Dataset excerpts:
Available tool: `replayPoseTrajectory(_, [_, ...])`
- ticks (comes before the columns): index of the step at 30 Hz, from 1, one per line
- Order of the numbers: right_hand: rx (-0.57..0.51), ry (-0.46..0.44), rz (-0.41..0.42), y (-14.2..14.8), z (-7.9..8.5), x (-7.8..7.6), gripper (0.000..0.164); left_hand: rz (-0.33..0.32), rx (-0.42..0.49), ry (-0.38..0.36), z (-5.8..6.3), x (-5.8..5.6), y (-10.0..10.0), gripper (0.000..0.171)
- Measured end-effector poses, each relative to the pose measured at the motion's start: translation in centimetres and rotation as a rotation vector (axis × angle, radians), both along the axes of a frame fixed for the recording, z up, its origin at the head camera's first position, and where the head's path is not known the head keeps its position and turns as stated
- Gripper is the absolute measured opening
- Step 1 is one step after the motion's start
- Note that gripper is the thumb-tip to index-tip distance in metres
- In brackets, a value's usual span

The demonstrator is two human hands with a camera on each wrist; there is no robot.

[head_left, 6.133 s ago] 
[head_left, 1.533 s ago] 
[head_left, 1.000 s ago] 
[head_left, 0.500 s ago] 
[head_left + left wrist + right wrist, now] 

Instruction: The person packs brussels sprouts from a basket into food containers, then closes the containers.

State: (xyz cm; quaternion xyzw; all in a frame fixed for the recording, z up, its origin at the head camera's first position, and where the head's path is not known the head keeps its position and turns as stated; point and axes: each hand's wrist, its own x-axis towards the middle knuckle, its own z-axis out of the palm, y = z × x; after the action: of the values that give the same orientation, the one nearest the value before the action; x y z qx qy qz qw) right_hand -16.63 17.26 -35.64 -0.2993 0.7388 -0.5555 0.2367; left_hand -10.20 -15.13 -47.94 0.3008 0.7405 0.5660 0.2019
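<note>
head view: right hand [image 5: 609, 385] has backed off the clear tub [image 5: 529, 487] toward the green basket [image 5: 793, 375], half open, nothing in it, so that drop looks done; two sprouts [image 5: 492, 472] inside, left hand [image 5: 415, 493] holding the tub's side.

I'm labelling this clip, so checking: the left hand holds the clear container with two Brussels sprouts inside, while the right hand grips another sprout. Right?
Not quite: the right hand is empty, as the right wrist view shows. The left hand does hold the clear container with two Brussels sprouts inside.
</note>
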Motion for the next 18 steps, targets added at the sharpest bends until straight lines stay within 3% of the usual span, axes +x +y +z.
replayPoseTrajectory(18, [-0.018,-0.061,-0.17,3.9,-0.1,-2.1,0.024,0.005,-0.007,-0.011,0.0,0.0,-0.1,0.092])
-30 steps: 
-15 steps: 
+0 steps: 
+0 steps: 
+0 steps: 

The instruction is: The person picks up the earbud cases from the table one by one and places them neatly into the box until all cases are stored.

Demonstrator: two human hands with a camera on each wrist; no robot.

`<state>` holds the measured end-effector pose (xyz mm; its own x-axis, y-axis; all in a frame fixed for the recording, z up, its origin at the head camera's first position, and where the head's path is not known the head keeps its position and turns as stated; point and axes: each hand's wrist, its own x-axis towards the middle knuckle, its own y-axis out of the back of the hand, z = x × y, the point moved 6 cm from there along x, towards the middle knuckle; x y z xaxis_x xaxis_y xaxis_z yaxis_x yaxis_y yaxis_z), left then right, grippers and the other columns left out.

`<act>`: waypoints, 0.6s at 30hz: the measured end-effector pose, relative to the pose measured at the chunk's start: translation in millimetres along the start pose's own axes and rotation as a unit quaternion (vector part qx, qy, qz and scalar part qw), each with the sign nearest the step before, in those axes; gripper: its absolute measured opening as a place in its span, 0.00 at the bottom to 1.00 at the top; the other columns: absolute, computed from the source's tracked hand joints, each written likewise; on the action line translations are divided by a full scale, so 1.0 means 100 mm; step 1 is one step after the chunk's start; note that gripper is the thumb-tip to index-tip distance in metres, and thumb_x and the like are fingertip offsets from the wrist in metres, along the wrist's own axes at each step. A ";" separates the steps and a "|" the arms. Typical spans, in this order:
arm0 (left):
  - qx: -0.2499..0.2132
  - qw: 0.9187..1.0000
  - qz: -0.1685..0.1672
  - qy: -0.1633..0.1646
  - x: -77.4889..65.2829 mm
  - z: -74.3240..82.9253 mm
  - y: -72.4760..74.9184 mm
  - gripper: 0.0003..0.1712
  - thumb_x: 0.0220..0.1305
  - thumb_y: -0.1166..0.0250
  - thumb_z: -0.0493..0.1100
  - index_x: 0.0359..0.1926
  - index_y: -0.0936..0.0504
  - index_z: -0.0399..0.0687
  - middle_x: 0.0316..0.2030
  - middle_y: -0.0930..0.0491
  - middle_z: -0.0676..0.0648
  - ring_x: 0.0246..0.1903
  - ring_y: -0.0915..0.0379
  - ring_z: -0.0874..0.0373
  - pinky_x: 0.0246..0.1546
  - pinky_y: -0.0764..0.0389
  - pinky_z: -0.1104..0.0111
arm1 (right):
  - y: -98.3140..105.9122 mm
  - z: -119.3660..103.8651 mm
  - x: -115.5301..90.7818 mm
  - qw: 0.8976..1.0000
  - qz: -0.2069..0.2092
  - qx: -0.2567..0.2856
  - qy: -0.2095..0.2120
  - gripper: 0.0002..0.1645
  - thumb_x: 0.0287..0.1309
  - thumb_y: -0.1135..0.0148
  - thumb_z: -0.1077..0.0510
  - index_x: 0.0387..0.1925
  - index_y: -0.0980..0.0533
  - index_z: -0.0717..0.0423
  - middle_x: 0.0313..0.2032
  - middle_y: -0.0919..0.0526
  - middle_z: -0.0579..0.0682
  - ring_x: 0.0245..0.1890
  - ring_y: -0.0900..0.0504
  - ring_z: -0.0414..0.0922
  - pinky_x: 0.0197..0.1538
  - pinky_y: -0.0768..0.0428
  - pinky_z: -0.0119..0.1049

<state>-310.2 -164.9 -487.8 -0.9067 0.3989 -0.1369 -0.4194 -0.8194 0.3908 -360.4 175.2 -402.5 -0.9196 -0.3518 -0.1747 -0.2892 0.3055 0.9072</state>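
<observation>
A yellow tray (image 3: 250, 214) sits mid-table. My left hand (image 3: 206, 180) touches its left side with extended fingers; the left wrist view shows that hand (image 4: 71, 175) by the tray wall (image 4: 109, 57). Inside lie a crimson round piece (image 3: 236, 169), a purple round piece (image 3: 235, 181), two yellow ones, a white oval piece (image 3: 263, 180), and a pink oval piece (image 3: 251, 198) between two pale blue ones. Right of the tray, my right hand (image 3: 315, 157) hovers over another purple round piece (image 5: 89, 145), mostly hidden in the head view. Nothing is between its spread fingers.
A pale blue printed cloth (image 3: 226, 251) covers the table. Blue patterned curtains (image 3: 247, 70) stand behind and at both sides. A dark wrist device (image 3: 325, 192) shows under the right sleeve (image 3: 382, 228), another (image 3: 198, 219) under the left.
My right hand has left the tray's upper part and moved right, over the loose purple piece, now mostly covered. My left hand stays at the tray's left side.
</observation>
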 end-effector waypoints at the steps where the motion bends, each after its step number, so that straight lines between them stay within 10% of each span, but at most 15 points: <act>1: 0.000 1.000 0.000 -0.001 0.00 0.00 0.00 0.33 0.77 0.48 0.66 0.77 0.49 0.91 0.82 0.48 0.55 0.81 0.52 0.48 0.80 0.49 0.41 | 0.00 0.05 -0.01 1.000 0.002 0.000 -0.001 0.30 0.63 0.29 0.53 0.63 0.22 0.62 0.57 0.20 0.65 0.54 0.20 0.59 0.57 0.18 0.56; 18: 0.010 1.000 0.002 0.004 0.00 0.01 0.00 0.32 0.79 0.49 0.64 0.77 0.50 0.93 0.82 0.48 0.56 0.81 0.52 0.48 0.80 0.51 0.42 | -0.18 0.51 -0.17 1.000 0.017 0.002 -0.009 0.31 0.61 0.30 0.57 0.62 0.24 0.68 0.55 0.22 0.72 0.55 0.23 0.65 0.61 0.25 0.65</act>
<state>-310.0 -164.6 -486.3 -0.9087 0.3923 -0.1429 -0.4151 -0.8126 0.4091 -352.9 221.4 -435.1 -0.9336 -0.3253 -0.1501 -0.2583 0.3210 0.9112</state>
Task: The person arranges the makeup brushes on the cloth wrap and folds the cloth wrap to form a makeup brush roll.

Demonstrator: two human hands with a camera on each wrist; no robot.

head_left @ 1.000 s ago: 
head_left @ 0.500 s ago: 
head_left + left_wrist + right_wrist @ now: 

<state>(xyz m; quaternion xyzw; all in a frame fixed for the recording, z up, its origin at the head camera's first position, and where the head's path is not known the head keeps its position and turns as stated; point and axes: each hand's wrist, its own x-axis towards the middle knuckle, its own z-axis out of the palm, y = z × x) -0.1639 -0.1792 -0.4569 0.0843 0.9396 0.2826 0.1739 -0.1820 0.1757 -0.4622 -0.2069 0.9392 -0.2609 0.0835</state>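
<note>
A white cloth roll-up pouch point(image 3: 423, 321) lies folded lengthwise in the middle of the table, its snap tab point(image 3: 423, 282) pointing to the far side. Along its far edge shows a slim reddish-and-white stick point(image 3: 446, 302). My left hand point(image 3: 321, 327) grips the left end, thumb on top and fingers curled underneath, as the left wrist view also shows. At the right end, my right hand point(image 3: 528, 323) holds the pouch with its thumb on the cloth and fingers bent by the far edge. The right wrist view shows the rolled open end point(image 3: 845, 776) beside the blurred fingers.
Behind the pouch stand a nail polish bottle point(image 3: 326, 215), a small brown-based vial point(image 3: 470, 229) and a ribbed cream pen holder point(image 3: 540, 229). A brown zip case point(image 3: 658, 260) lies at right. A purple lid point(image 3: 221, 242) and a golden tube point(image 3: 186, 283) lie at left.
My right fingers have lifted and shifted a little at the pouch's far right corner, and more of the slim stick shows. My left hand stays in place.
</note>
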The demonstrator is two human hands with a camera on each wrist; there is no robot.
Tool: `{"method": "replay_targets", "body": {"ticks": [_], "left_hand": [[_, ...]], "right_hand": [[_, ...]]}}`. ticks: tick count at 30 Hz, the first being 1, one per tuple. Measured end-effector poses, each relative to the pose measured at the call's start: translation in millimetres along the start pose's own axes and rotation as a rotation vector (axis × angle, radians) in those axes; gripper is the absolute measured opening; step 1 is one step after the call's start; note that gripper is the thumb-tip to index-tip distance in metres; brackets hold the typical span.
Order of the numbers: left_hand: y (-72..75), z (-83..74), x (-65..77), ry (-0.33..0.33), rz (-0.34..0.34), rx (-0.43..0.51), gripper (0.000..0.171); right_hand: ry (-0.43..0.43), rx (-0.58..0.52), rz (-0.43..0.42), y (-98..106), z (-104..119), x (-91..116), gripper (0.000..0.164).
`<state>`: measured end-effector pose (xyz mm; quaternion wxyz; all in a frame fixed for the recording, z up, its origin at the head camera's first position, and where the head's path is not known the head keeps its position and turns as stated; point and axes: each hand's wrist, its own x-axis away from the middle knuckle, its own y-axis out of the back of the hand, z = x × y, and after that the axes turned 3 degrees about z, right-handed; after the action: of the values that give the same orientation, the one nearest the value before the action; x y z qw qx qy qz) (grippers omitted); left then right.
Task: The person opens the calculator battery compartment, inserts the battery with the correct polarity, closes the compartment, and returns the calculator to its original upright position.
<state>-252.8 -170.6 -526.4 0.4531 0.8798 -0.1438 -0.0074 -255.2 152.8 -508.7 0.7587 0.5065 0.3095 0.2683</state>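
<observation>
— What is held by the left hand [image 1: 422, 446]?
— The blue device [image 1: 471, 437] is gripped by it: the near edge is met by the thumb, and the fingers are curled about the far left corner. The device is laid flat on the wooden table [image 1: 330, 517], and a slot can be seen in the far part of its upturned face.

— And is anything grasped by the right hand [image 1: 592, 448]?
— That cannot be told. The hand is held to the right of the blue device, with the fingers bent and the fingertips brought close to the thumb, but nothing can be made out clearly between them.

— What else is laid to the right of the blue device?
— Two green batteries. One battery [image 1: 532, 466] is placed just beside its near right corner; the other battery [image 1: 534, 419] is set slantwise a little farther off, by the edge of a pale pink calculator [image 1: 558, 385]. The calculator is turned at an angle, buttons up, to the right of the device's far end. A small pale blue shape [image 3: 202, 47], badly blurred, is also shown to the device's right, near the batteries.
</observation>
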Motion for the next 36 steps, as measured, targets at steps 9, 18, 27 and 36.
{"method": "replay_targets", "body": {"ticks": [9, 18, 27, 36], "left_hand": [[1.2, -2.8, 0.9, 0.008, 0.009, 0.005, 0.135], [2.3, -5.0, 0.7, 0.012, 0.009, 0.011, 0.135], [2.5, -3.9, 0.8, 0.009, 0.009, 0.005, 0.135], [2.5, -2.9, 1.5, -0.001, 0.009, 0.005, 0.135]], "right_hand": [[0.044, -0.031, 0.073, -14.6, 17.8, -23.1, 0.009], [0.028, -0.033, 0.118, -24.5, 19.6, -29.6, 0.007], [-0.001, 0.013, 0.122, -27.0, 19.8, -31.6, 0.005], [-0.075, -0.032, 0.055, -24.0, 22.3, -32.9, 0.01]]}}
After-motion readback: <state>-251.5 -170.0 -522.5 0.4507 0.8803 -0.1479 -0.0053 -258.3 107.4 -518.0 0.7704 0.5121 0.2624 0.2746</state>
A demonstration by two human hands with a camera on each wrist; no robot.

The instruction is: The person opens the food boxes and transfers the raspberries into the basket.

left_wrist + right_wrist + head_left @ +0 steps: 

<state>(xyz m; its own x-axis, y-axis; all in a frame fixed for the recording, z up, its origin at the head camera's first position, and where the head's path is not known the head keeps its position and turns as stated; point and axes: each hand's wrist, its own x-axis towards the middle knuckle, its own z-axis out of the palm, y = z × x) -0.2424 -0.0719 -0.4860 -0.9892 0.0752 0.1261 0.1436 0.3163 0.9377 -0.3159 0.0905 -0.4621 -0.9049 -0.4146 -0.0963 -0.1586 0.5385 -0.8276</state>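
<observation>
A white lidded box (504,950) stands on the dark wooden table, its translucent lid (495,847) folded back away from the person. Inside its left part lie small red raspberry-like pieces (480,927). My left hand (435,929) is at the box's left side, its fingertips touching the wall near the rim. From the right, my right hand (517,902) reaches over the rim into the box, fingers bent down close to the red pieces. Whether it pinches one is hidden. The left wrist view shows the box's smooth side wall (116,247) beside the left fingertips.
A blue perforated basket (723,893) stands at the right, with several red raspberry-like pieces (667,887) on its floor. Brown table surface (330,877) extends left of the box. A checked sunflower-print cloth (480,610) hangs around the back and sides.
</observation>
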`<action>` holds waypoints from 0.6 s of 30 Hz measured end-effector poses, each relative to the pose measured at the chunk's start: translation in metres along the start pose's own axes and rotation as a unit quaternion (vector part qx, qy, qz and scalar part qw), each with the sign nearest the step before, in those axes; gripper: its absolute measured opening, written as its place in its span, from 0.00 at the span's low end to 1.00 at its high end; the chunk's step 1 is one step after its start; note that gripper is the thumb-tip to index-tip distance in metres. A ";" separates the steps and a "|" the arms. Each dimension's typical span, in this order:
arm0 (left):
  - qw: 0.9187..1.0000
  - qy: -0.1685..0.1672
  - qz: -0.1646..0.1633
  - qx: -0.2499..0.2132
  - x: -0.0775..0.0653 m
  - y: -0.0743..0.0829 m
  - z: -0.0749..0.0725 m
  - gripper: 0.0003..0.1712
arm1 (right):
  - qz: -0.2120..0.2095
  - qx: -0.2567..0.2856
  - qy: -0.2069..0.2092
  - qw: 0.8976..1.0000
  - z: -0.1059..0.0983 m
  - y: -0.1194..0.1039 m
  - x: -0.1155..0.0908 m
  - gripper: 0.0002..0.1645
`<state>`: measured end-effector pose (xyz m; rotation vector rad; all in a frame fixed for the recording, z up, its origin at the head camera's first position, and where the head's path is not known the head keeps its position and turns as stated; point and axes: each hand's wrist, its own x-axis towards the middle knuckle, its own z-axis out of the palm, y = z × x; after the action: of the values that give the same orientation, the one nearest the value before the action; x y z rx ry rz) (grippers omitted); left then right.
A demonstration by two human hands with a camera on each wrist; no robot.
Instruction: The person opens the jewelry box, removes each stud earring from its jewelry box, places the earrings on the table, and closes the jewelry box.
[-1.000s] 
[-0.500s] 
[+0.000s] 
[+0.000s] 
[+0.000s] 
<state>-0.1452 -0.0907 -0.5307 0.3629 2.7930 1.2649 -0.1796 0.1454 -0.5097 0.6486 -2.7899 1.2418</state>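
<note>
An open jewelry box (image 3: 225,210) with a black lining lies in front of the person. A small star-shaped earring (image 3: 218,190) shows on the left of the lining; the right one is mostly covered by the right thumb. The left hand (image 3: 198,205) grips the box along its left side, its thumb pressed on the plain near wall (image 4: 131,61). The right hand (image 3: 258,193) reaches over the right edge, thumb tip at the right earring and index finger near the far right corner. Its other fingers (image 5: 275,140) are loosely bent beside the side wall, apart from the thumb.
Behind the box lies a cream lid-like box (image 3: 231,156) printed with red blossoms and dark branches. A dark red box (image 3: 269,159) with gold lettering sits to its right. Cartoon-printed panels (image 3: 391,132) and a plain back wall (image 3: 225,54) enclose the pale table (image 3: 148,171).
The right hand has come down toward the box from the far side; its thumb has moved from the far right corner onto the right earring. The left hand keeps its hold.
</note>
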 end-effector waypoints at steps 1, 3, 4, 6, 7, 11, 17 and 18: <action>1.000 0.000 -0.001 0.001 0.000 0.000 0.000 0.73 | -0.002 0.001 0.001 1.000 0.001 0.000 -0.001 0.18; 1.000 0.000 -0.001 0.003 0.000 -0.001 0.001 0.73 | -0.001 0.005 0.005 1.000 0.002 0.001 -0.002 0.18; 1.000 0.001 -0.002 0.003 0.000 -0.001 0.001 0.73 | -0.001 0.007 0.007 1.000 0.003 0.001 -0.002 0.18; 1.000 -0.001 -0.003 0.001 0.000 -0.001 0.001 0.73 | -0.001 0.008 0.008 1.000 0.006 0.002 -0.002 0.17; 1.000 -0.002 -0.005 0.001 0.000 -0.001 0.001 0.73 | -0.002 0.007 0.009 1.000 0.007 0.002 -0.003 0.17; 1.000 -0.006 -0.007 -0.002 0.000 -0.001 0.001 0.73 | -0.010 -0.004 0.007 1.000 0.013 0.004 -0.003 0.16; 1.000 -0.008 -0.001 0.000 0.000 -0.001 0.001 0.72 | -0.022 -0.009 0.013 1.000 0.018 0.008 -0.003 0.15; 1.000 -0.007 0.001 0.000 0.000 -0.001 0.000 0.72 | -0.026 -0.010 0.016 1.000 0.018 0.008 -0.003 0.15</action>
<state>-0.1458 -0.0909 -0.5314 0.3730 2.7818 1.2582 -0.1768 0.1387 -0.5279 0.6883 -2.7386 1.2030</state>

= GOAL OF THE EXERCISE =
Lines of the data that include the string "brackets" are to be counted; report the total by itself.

= COMPLETED TASK =
2